Bonne question parce que pour moi ce n’est même pas un travail tellement j'aime ça. Ce qui me plaît moins alors il va falloir que je trouve un défaut. Je suis obligée ?
Ce qui me plaît le moins on va dire voilà ce sont les papiers derrière que ça engendre parce que l'auto-entreprise. C'est compliqué il y a beaucoup de papiers à gérer et quand on est jeune on ne comprend pas tous les termes, ce qui est mon cas.
Je dirais que c'est le seul inconvénient : gérer les papiers, l'auto-entreprise, tout ça. Mais bon il y tellement de qualités que les défauts ne sont pas très graves ; quand on sait qu’il y a des boulots horribles je préfère ça, je préfère ça gérer des papiers chiants que faire un boulot chiant.
Quelle formation avez-vous faite et quel est votre parcours ?
J'ai fait une formation d'hygiène de 3-4 jours obligatoire.
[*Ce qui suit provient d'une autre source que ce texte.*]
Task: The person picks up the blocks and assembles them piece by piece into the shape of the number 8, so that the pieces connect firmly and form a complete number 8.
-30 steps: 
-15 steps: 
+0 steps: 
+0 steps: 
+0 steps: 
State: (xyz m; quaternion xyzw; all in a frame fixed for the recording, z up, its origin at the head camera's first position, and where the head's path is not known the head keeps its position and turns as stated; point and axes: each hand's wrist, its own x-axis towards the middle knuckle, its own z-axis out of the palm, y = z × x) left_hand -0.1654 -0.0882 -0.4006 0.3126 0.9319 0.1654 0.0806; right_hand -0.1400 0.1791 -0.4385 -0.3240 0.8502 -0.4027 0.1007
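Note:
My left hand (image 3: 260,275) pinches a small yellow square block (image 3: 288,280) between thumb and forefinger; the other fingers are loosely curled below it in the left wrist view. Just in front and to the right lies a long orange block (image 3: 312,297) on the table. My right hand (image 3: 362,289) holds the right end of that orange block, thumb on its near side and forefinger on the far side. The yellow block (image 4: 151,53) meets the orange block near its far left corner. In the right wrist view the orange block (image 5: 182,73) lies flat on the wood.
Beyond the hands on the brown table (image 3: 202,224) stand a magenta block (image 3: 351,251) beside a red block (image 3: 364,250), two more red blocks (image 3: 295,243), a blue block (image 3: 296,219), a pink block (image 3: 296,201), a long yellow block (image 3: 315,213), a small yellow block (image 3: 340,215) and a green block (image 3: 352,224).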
Donc ça, ça coûte des sous aussi. Moi je l'ai payé 450 euros. Il y en a des plus chères mais pas des moins chères.
Il y a une formation hygiène obligatoire pour tous les tatoueurs. Ensuite, il n’y en a pas d'autres, c'est la seule chose à avoir si tu veux être tatoueur et bien sûr savoir dessiner. Moi mon parcours j'ai toujours aimé dessiner mais après pendant 3 ans j'ai dessiné comme une dingue, 7h par jour chez moi, j'aimais ça vraiment, j'avais envie de m'améliorer tout simplement. J'ai pris quelques cours à côté, je n’ai pas fait d'études d'art forcément pour faire ça. Si tu montres que tu as envie et que si ton « book » plaît à un tatoueur, si tu as un style original, particulier, ça peut le faire. Il n’y a pas un parcours particulier. J'ai bossé, mine de rien, même si c'était chez moi. Je n’ai pas fait semblant.
Quels conseils donneriez-vous des jeunes qui souhaiteraient exercer ce métier ?
Se lancer très rapidement avant saturation. C'est, je pense que c'est maintenant ou jamais comme j'ai dit tout à l'heure. [...] Des tatoueurs, là y en a beaucoup. Beaucoup de tatoueurs blasés parce que y en a beaucoup qui ouvrent leur propre salon sans même avoir suivi de formation. Déjà c'est débile je trouve de ruiner la peau des gens, se prendre pour un professionnel alors qu’on ne l’ait pas. Donc conseil lancez-vous vite. C'est maintenant ou jamais car après ce sera saturé.
Et puis et ne pas faire ça [...] pour les tunes : ne fais pas ça. Laisse ça aux gens créatifs, aux gens qui ont vraiment envie, par passion du dessin, de l'art, [...].
Donc je pense que c'est tout ce que je conseille. Et les passionnés persévérez et voilà quoi mais il faut y aller maintenant.